Congregation’s statement from 2018 Annual Meeting about race and remembrance

The congregation voted unanimously for First Church to “explore a project of public remembrance related to our history of complicity with Northern slavery.”

As we move forward with this public remembrance project, we will continue to ground our conversation in Scripture and theology, seeking God’s grace.  We hope to name this history boldly and speak frankly about issues of injustice, harm, and even the work of repair.  We have been opening discussions with Isaiah 58.

Books Recommended by Dan Smith and the “Beloved Community” Group

Ten Hills Farm - The forgotten History of Slavery in the North by C.S. Manegold.  Beginning with John Winthrop as master of Ten Hills Farm and owner of slaves, the author traces the next 5 family generations of slave owners in the Winthrop family.

New England Bound -Slavery and Colonization in Early America by Wendy Warren. A Pullitizer Finalist.“A bracing and fearless inquiry into the intricate web of slavery and empire into which all New Englanders were bound. Ardently argued, and urgently necessary.” (Jill Lepore, author of New York Burning)

Complicity - How the North Promoted, Prolonged, and Profited from Slavery by Hartford Courant journalists Anne Farrow, Joel Lang and Jennifer Frank. A well-researched book that demythologizes the region of America known for tolerance and liberation, revealing a place where thousands of people were held in bondage and slavery for both economics and a necessary way of life. 

So You Want To Talk About Race by Ijeoma Oluo. The author explores the complex reality of today's racial landscape with answers to questions like “Why am I always being told to ‘check my privilege?’”  “Is police brutality really about race?”  “Why can’t I touch your hair?”  What is intersectionality and why do I need it?”

The Half Has Never Been Told.  Slavery and the Making of American Capitalism by Edward E. Baptist.  This nonfiction book shapes slave narratives and plantation records into a riveting tale showing how the expansion of slavery after the Revolution helped modernize the young capitalist economy.

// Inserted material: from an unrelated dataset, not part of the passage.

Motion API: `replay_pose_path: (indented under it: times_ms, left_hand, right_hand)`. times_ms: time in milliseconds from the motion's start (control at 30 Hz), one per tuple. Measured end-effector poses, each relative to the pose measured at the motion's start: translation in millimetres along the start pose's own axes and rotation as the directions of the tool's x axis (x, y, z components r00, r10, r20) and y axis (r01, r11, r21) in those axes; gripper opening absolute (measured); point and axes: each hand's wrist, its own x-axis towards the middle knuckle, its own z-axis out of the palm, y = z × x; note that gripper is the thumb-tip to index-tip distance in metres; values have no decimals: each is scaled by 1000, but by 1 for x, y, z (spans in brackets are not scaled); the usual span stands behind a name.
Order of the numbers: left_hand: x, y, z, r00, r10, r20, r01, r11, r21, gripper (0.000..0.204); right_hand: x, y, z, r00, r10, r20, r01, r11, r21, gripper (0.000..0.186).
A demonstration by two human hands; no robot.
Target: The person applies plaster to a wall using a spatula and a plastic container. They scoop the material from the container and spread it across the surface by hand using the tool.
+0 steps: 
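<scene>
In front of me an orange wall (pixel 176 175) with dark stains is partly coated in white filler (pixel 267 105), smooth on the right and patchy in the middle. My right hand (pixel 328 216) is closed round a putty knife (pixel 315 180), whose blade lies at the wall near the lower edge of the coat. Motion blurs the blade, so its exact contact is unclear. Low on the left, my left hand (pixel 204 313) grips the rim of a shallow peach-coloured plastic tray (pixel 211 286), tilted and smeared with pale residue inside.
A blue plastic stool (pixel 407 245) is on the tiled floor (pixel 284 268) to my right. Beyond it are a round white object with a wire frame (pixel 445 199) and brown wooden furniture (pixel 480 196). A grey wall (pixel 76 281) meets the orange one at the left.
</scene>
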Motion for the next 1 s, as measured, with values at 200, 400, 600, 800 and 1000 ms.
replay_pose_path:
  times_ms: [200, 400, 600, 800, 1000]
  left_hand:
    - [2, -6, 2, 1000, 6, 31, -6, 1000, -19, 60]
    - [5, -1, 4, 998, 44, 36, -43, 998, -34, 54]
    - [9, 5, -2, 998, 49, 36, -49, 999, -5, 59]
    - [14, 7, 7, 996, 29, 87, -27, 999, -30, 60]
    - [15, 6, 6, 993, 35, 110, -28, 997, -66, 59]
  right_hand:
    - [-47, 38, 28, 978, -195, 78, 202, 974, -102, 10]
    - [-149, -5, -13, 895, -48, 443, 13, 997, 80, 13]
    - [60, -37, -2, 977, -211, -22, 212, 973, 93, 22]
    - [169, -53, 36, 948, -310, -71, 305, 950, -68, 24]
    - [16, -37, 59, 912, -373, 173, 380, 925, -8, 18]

He argues that forced migration and torture were the foundation for achieving America’s dreams of freedom.

The Hate U Give by Angie Thomas is an award-winning novel that follows a protagonist drawn to activism after she witnesses the police shooting of her unarmed friend.  Although written as a young adult novel, adults in the BBC group found the characters and plot to be engaging and meaningful.

Films

Get in the Way. The son of an Alabama sharecropper, John Lewis has been a member of Congress since 1986. In between he was one of the first to participate in lunch counter sit ins, was a founding member of SNCC, a board member of the Southern Christian Leadership Conference, a firm believer of nonviolence and is known to day as the conscience of Congress.  Produced by PBS and can be purchased at Shop.PBS.org or rented at local libraries.

Eyes on the Prize.  A 14 part series of the Civil Rights decade from 1954 to 1965, Beginning with the Montgomery Bus boycott and concluding with the signing of the 1965 Voting Rights Act.  Produced by PBS and can be purchased at ShopPBS.org. Is also available at local libraries. Those going on the church’s Civil Rights Tour will be particularly interested in episodes depicting the Montgomery bus boycott, the march from Selma to Montgomery, and the Birmingham Children’s Crusade.

Bryan Stevenson’s TED Talk is a brilliant and important piece of the underpinnings of Dan’s Sabbatical study on Remembrance and Reparations.

 Slavery by Another Name, is a documentary made from the Pulitzer Prize winning book of the same name by Douglas A. Blackmon.

13th,  is a documentary that explores the criminalization of African Americans and the prison boom.

I am Not Your Negro, a film biography of James Baldwin, also includes images from film and media of African Americans from the early 20th century through 2014.

 

 

 

Please pray for the victims and their families who were terrorized at the Chabad of Poway Synagogue in California.

Please attend the Greater Boston Interfaith Organization (GBIO) Healthcare Assembly on May 29 from 7 until pm. The location is TBD, and will be announced soon.

To address institutional racism, please call your state representative and Senator, and ask for abolishment of mandatory minimums in sentencing. Ask them to contact the Joint Committee dealing with this legislation. For more background on this...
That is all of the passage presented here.